**TASK DESCRIPTION:** Word for word, restate the lines from the start of the data below through the line containing "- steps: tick".

**DATA:**
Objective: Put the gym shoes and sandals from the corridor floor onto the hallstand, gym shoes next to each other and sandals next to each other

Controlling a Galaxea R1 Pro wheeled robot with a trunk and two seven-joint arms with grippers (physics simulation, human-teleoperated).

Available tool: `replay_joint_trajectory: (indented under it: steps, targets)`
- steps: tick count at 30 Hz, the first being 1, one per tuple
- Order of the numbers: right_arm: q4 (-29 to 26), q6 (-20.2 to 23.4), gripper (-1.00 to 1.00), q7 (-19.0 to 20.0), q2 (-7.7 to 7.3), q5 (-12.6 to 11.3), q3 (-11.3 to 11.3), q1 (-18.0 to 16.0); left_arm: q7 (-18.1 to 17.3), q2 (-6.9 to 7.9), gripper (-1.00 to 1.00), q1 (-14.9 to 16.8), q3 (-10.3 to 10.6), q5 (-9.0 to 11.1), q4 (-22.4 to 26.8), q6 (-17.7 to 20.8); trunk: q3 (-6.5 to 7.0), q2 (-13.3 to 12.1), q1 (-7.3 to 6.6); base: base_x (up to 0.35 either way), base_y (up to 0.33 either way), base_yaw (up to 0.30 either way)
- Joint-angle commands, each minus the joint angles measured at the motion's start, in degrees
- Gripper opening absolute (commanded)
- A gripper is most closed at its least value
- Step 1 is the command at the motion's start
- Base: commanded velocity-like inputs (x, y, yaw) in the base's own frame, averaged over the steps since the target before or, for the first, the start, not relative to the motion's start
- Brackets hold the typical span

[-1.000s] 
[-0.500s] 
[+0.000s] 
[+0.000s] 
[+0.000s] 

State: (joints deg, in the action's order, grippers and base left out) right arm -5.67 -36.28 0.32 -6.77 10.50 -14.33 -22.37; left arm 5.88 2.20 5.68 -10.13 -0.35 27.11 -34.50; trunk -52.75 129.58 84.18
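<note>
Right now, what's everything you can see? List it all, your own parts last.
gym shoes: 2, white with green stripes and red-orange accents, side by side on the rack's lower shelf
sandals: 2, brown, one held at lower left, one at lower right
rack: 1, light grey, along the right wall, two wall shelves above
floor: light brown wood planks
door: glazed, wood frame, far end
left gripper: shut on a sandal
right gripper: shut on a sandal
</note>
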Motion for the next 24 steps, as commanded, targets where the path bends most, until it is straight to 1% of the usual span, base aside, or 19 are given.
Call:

**RESULT FOR THIS EXERCISE:**
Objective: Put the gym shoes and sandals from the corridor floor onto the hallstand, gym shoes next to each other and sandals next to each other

Controlling a Galaxea R1 Pro wheeled robot with a trunk and two seven-joint arms with grippers (physics simulation, human-teleoperated).

Available tool: `replay_joint_trajectory: (indented under it: steps, targets)`
- steps: tick count at 30 Hz, the first being 1, one per tuple

The output given here is complete.